Given a separable process $(X_t)_{t\in T}$, we have $\lim_{n\to\infty}\mathbb E[\sup_{t\in T}(X_t-X_{\pi_n(t)})]=0$.

Here the only hypothesis on the labelling space $T$ is that it is a bounded metric space. $(X_t)$ is actually assumed to be a subgaussian process, but this fact should not matter for the property stated, or at least the inequality is justified only using the separability in the paper. $\pi_n$ defines a sequence of refining nets. This means that $d(\pi_n(t), t)\leq \varepsilon_n$ for all $t$ and all $n$ (where $d$ is the distance defined on $T$ and $\varepsilon_n$ is a vanishing decreasing positive sequence), and $\pi_n(T)$ is a finite set.

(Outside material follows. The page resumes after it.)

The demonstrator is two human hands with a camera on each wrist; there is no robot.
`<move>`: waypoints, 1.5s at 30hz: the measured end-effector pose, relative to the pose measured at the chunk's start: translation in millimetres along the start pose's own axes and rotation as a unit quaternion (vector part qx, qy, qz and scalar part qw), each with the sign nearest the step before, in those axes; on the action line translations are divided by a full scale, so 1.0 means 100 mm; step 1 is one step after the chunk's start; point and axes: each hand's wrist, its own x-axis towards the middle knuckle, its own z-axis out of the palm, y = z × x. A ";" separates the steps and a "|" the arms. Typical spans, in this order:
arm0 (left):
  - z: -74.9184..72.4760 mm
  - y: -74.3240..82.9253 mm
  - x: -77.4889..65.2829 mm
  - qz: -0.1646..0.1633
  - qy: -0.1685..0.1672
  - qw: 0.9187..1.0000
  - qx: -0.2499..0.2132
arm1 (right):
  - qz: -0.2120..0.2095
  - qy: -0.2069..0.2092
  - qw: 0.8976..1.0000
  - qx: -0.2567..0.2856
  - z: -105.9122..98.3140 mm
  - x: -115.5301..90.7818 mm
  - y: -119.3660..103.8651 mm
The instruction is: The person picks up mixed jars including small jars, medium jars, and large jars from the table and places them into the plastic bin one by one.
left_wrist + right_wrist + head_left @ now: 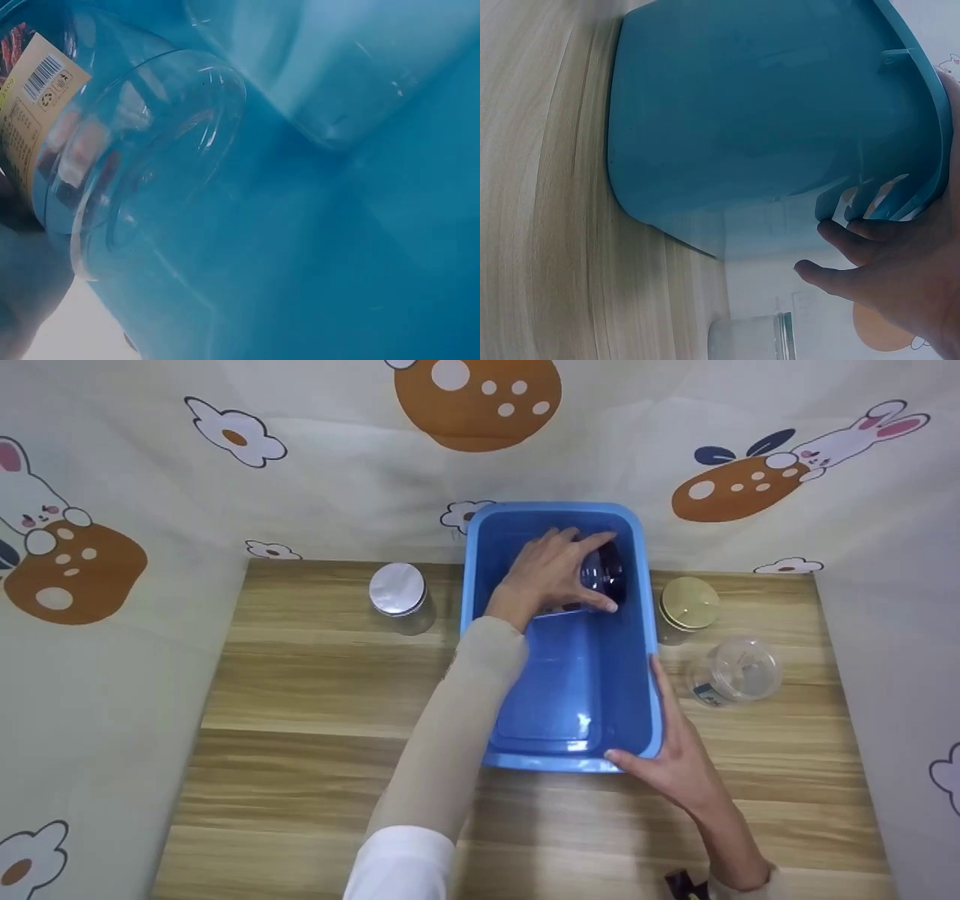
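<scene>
A deep blue plastic bin [562,682] stands on the wooden table. Inside its far end, my left hand [551,566] spans a clear jar with its thumb and fingers. This jar [150,142] lies tilted in the left wrist view, showing a tan label with a barcode, and finger surfaces show through its wall. In the head view my hand hides much of the jar; a dark end [611,574] shows by the fingertips. My right hand [679,757] holds the bin's near right corner, thumb over the front rim and fingers spread along the outer right wall [765,135].
Left of the bin stands a jar with a silver lid [397,589]. To its right are a jar with a gold lid [690,604] and a clear jar [742,669]. A patterned cloth [337,472] rises behind the table [315,682]. A dark object [681,883] lies by the right sleeve.
</scene>
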 end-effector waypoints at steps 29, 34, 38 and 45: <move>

The definition used for separability (Definition 5 in the paper) is the following:

A random process $(X_t)_{t\in T}$ is said separable if there is a countable set $T_0\subseteq T$, dense in $T$, such that $$\mathbb P\left(X_t\in\lim_{s\to t, s\in T_0}X_s, \quad\forall t\in T\right) = 1\,.$$

In the definition above $x\in \lim_{s\to t, s\in T_0}x_s$ means that there is a sequence $x_s$ in $T_0$ which tends to $x$.

Does the separability of a process actually guarantee such a strong convergence of $X_{\pi_n(t)}$ to $X_t$? What strikes me the most is that the separability involves only the existence of a dense subset, which might have nothing to do with the support of the nets $\pi_n(T)$.

The justification of the property given in the paper is

(see proof of Theorem 5.24 in [2]).

However, looking at the referenced proof I could not find anything suggesting that $\lim_{n\to\infty}\mathbb E[\sup_{t\in T}(X_t-X_{\pi_n(t)})]=0$.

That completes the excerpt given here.